Open c_usr (hash_pw (p_password_in, bass (p_user_name_in));)

extract the c_usr in r_usr;

l_found: = c_usr % found;

close c_usr;

--

If l_found

then

apex_util.set_session_state ("username", upper (p_user_name_in));

apex_util.set_session_state ('login_message', 'count = 1');

reset_invalid_login_count (p_user_name_in);

on the other

apex_util.set_session_state ('login_message', ' County<>1');

update_invalid_login_count (p_user_name_in);

If (p_user_name_in) get_num_invalid_logins > l_max_failed_logins

then

lock_user_account (p_user_name_in);

apex_util.set_session_state ('login_message', "your account has been locked.");

end if;

end if;

refer the case back when end t_found then 1 0 otherwise;

end;

--

end;

Tags: Database

Similar Questions

  • Client pix VPN how to authenticate with Active Directory

    Hi all, I've just set up my first Client VPN on a Cisco PIX. Everything works very well so that hitting the correct subnet and logon. However, I would like to see how I can get my connection of remote users with there active directory accounts. Right now I use the local connection for the pix for testing purposes. Sounds easy, but I'm missing something

    We use:

    Cisco Pix 515E version 6.3 (3)

    Thank you

    Dan

    Unfortunately the PIX 6.3.3 version does not support Active Directory authentication. V6.3.3 PIX only supports authentication to the server database, radius, and Ganymede local PIX.

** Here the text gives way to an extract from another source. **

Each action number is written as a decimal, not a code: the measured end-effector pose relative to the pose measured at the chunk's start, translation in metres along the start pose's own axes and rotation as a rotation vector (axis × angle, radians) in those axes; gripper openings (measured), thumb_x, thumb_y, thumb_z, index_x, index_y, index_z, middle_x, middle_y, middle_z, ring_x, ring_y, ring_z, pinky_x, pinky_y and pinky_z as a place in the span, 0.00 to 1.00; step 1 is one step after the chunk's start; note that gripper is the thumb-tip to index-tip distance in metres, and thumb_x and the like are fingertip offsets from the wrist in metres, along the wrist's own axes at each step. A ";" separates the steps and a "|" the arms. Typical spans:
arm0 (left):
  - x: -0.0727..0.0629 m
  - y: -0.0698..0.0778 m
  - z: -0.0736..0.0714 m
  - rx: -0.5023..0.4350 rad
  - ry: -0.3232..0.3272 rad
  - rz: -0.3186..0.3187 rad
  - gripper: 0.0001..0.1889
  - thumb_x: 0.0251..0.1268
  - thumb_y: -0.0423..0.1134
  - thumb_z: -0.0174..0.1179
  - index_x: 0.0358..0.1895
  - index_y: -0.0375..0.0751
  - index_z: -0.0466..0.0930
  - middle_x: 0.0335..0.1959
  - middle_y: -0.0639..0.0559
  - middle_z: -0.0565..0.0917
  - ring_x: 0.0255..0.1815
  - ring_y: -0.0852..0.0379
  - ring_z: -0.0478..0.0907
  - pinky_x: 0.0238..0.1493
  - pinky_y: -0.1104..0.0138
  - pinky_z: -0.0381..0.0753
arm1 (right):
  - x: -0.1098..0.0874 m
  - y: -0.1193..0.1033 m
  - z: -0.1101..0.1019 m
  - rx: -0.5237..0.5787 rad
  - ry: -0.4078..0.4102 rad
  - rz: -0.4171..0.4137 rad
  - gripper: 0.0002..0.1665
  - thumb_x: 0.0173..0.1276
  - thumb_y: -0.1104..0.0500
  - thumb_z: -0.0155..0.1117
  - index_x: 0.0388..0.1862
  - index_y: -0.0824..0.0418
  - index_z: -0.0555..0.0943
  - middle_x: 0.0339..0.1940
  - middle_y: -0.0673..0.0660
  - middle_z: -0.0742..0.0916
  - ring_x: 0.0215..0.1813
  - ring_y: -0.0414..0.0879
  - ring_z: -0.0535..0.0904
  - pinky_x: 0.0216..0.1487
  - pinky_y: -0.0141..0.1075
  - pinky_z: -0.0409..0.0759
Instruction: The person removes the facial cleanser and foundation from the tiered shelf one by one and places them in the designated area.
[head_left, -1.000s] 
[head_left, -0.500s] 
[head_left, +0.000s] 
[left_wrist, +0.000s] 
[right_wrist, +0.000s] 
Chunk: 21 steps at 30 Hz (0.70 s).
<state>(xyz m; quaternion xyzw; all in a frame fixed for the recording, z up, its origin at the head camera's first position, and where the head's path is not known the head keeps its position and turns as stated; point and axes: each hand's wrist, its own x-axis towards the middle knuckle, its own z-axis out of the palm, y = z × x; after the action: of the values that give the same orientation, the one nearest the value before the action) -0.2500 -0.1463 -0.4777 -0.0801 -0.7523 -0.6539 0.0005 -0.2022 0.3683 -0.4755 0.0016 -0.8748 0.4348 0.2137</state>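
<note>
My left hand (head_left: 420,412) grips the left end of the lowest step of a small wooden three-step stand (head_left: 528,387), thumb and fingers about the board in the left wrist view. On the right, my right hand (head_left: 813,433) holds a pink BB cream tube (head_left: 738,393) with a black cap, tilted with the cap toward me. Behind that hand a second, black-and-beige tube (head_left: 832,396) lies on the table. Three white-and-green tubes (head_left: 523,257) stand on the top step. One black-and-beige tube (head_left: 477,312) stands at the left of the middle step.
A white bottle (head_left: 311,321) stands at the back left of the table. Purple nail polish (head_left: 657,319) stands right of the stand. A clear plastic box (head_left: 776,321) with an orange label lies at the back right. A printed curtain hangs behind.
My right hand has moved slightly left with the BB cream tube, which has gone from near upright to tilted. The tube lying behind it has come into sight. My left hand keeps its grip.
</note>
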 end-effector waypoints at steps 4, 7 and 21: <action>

    If you want to authenticate to active directory, it is support for PIX v7.x go.

    Here are the different types of authentication support for PIX v7.x leave for your reference:

    http://www.Cisco.com/en/us/docs/security/ASA/asa70/configuration/guide/AAA.html

    Hope that answers your question.

  • How to authenticate a network open on 4th generation Apple TV? Or pull up a web browser?

    How to authenticate a network open on 4th generation Apple TV? Or pull up a web browser?

    If you need assistance with a Wi Fi connection = > get help with Wi-Fi on your Apple TV - networks Support Apple

  • To authenticate with Kerberos for TimeMachine on OSX Server

    Hello

    Someone has an idea, how I can use Kerberos to authenticate with the TimeMachine service hosted by a server OSX?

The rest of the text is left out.